Depuis bientôt six mois, les candidats à l’émigration ne passaient plus en Tunisie qu’en perfusion. Les gardes côtes reconvertis en impitoyable cerbères chassaient sans répit les réfugiés. Conséquence, le camp Agira, enflait, faisait de la rétention.

Mais pour un homme qui a perdu toute sa famille en un instant, le dico se déclare incompétent.

 

La route – Cormac McCarthy

La route McCarthy
La route – Cormac McCarthy – 2008
(4,5 / 5)

Pourquoi ? Parce que prix Pulitzer, fin du monde et cannibales, le mélange semblait bon, alors on fonce !

L’histoire : Nos protagonistes, un père qui s’adapte et son jeune fils n’a connu que ça, subissent l’apocalypse. La pénurie, les menaces, les cannibales peuplent un monde à l’abandon. Bienvenue sur la route.

Et alors ? Thème surexploité, angoisse partagée, pourrait-on parler de déjà vu ? Non parce que McCarthy – sans jeu de mot bien sûr – apporte sa nuance de gris. Le roman se veut un journal de bord de survie, même si l’espoir de jours meilleurs est aussi squelettique que l’homme et son enfant. Nous allons tracer une route triste, parce qu’il y a dans la poussière de leurs pas, la nostalgie du monde passé, une route dangereuse où la seule viande qui reste, est humaine, une route où la faim tiraille parce que l’abondance de nos supermarchés dévastés n’est plus que vide ou pourriture.

Avec des phrases puissantes, une retenue vis à vis de ses personnages, Mc Carthy nous emmène dans un endroit que nous ne voulons pas connaitre.

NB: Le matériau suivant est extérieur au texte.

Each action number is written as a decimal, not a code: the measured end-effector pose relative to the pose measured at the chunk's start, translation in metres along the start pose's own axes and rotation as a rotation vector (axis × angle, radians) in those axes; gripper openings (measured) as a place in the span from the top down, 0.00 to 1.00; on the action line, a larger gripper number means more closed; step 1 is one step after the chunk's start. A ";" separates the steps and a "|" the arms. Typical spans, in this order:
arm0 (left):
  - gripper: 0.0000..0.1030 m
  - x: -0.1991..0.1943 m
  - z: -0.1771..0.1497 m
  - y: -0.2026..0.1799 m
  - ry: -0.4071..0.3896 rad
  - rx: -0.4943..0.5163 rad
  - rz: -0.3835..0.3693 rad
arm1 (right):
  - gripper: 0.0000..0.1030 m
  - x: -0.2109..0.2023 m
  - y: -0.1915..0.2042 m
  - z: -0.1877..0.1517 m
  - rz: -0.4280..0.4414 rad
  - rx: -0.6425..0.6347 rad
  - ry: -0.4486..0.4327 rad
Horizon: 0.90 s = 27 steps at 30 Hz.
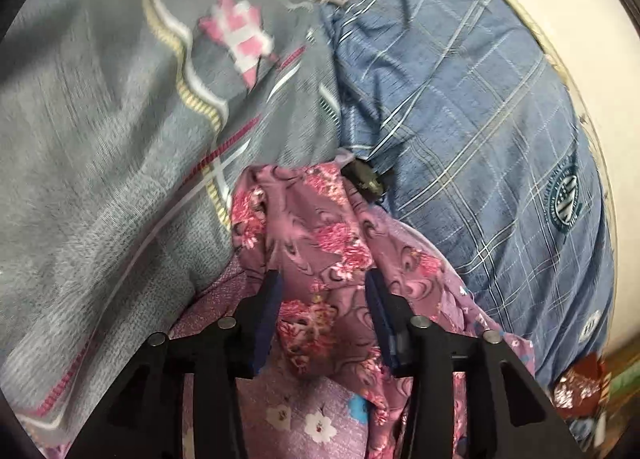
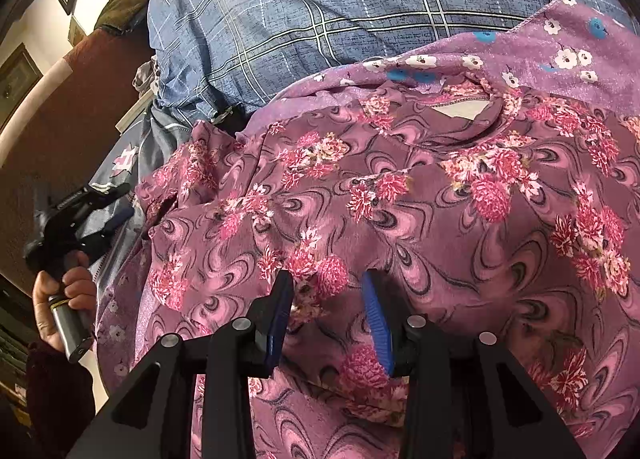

Et si certains sont alléchés par la présence de cannibales, sachez que McCarthy nous livre avant tout des descriptions lunaires et cendreuses qu’une chasse à l’homme barbare.

En bref : Style pénétrant avec un thème abordable qui laissera comme un goût de poussière à la fin de la lecture.

Extraits : 

Cherchant n’importe quoi qui eût une couleur.

Il se réveilla au bruit d’un lointain grondement de tonnerre et se redressa. L’indécise lumière tout autour, frissonnante et sans origine, réfractée dans dans l’averse de suie à la dérive.

Cette fois, ils mourraient vraiment de faim. le pays avait été pillé, mis à sac, ravagé. Dépouillé de la moindre miette.